EXERCISE DIRECTIONS
A word-for-word reproduction of the listing is required.
--- DATASET SECTION ---
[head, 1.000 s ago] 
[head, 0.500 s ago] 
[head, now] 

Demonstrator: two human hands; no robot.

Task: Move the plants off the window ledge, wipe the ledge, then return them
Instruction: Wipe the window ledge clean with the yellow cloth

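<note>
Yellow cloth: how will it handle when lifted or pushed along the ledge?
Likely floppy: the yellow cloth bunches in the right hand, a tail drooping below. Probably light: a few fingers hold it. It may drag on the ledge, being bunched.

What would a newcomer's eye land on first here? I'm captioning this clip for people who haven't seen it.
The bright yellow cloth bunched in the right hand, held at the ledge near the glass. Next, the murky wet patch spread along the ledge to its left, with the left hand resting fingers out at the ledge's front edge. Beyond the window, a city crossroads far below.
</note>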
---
COMPLETED TASK
[head, 1.000 s ago] 
[head, 0.500 s ago] 
[head, now] 

Demonstrator: two human hands; no robot.

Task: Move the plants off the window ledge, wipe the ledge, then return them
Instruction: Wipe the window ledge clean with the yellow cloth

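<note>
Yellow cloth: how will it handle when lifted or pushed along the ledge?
Likely floppy: the yellow cloth bunches in the right hand, a tail drooping below. Probably light: a few fingers hold it. It may drag on the ledge, being bunched.

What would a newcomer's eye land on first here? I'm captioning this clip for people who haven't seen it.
The bright yellow cloth bunched in the right hand, held at the ledge near the glass. Next, the murky wet patch spread along the ledge to its left, with the left hand resting fingers out at the ledge's front edge. Beyond the window, a city crossroads far below.
</note>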

This exercise is now complete.